Taken together, these data point to zircons coming from a mantle source containing old crust (from hafnium) that was exposed to liquid water (from oxygen), said Keller.

This relationship is surprising, said Bauer, because “there’s no reason to expect hafnium and oxygen to correlate [in zircons].” Sediments incorporated into a mantle melt might contain heavier oxygen, indicating more weathering, but they need not have a distinct hafnium signature because “it’s just random sedimentary material.”

Pinning down just when the two signatures began to correlate took some statistical sleuthing. Nevertheless, Spencer found a shift between 450 million and 430 million years ago that suggests some rapid, irreversible change in zircon chemistry, he said.

Biological Causation

Around 430 million years ago, few mountains were being built, said Spencer, which led him to surmise that something else must have caused the peculiar correlation.

Prior to about 450 million years ago, river deposits tended to have very low proportions of mud, whereas after that, muddy river deposits increased. The cause of this shift to muddy rivers, said Spencer, “is the advent of land plants.” Roots, he explained, help hold mud and other sediment on river banks, which in turn helps rivers meander. Therefore, roots control what sediment eventually arrives in subduction zones to be carried down to the mantle, melted, and returned to the surface, perhaps with zircons transcribing the tale.

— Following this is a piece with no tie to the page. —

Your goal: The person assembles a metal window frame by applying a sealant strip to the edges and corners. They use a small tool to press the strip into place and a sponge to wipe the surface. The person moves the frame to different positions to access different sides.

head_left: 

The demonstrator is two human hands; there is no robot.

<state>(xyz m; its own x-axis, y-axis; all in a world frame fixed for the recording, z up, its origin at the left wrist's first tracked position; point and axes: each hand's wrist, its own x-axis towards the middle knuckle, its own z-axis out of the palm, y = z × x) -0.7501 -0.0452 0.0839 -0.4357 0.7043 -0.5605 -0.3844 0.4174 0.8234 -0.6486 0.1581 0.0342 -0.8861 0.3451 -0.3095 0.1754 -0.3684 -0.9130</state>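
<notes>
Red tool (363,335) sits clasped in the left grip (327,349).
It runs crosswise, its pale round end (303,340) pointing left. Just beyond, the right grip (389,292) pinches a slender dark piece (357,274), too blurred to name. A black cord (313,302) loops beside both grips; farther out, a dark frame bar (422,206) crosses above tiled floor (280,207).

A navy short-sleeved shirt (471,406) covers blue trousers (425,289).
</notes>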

Just how land plants changed the sediment cycle, however, is still being debated, Keller pointed out. For instance, plants stabilize banks, but they can also increase the extent of weathering. “It’s a reasonable hypothesis that [plants] should maybe do something to the global cycling of sediments,” he said, “and if so, then maybe you can see it in the geochemical record.”

Ultimately, there are only about 5,000 zircons in Spencer’s database, which he described as “paltry” compared to other zircon data repositories that reach into the hundreds of thousands of analyses. The small sample size is a result of few studies obtaining both oxygen and hafnium information from a single zircon, in addition to age.

“The main challenges are always representativeness,” said Keller, “and preservation bias.”

“I anxiously await the time when we have 10,000 [analyses],” said Spencer.